The Musical: To Scare and Excite

I've never really been a big fan of musicals. I've always been one of those people that likes one song out of a soundtrack of about twenty-four and given a musical is a film and/or play of music instead of speech liking the songs is a big deal. That was my major problem with Sweeney Todd - which I do thoroughly enjoy - but I found it too 'musically' - which is an awful word to describe a musical, I know - but every scene was a song...I just wanted a bit more dialogue. But there have been musicals that have inspired me, songs that I've watched and sat there and gone "WOW". El Tango De Roxanne (Moulin Rogue), Pretty Women and Epiphany (Sweeney Todd), Cell Block Tango (Chicago), Music of the Night (Phantom of the Opera), Be Prepared (The Lion King) - and any Disney villain songs for that matter. I'm sure you've gathered from my list I have a very limited experience with musicals but the one that stands out, the one that inspires me the most is Moulin Rouge. 

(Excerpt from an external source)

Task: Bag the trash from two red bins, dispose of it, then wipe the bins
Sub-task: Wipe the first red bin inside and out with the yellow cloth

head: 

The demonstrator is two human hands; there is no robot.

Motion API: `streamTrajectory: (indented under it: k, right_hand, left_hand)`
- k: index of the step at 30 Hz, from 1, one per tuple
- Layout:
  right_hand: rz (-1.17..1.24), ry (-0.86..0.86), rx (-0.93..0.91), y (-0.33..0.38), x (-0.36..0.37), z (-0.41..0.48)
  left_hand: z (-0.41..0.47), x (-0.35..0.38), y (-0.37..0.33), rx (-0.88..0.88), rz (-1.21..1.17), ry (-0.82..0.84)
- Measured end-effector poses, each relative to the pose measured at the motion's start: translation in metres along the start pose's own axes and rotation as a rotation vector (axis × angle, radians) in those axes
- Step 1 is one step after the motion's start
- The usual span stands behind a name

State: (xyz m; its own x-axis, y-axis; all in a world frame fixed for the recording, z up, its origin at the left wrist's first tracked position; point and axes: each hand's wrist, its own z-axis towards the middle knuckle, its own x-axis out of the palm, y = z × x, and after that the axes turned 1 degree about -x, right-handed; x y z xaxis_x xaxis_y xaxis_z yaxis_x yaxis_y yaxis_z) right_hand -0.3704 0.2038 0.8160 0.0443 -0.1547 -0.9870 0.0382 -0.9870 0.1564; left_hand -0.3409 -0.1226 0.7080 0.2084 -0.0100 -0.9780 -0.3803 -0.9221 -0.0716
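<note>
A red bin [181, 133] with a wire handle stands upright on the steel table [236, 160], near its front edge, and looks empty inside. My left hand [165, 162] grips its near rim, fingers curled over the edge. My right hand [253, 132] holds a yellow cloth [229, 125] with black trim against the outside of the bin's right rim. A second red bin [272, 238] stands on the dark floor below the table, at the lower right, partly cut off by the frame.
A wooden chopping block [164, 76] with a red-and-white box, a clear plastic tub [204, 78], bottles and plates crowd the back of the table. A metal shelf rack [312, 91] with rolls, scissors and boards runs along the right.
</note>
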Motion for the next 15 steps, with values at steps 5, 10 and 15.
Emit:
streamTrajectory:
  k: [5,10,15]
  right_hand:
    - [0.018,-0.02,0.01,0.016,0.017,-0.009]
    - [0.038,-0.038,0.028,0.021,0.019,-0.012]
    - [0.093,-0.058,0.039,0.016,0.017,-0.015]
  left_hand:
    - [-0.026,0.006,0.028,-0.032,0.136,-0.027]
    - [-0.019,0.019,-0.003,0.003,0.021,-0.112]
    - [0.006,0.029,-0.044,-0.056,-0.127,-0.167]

Every song in Moulin Rouge has such passion and purpose that it's hard not to be inspired by such a film. Of course there are the classic musicals, something like Mamma Mia! but that's more fun than inspirational but watching Moulin Rogue and the dark, morally corrupt Chicago made me think "I want to write a musical." This want came from the songs of Moulin Rouge that were inspired by other popular songs, rather than the whinny tune from Sweeney Todd in which Anthony sings for his Johanna - well, not his Johanna. 


But now I think of the musical I want to write? Do I have an idea yet? Hmm, kinda. Do I have ideas for songs - in a way, I guess, yes. Does the idea scare me? Definitely. Does it excite me? Even more so. 


Thinking of doing this makes me think of writers who write in different genres. When you hear Terry Pratchett you think comic fantasy, Ian Rankin - crime, Catherine Cookson - romance, Edgar Allan Poe - horror, so it's easy and financially more secure to stick to the one genre, readers head into the department in search of your new novel but I don't want to live in one genre which scares and excites me. 


I have ideas for fantasy, horror, literary, crime, short stories, poems, children's stories and, of course, this musical that I speak of. But, seems the musical is quite ambiguous to me and will remain so until I do a lot of more research into other musicals I have decided it will be quite gothic - fanasy? Not sure yet. Right now, just experimenting.